TRY IT. Everything from the line that contains "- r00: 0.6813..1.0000" through the last line below should be transcribed exactly, except the pictures.

INFORMATION SUPPLIED.
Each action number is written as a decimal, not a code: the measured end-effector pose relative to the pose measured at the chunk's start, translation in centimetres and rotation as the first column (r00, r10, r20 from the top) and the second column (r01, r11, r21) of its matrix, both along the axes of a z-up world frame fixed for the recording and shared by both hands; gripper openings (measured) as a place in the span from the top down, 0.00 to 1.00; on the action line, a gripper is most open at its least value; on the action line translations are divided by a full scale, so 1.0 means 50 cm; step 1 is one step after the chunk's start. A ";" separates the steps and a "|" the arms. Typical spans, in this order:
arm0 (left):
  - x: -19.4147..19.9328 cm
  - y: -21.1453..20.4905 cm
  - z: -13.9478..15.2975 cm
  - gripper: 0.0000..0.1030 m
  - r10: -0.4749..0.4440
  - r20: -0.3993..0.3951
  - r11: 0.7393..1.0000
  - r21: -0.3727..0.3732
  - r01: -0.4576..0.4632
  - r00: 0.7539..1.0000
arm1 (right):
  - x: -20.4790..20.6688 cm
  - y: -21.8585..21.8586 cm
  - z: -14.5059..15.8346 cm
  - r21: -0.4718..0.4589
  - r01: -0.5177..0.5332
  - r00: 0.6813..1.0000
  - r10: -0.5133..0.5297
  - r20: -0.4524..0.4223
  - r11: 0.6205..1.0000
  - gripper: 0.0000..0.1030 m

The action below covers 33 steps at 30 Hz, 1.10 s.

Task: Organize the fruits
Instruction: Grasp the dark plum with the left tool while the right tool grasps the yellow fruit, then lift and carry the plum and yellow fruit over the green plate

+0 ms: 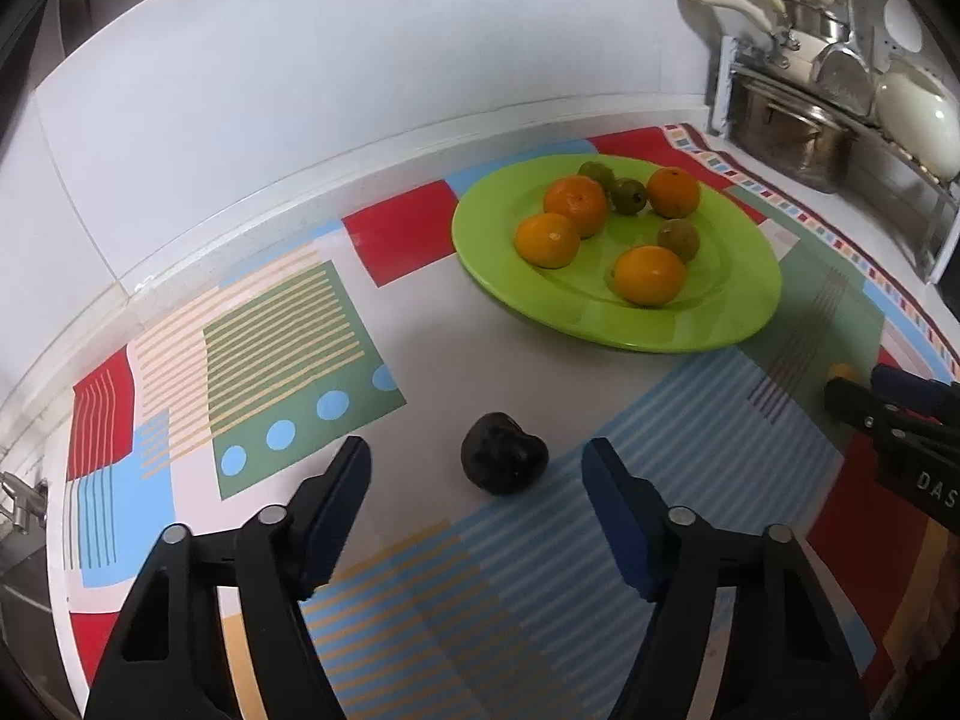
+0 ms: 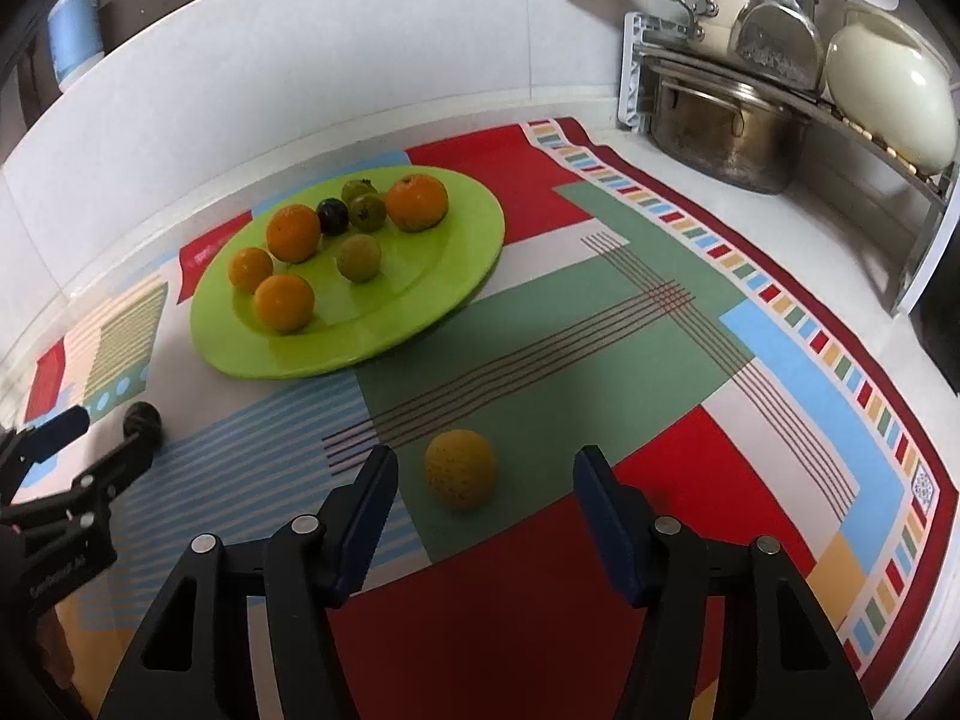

WRITTEN ANSWER.
  - r00: 0.6813..1.0000
  - r10: -0.5133..0.5297
  - r20: -0.4524..0.4223
  - r11: 0.6205..1.0000
  - gripper: 0.0000..0.1030 m

The action below covers 33 steps at 30 Hz, 1.10 s.

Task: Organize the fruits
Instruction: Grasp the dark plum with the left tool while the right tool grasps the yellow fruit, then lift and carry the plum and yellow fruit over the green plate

+0 ms: 
+0 ms: 

No further output is required here.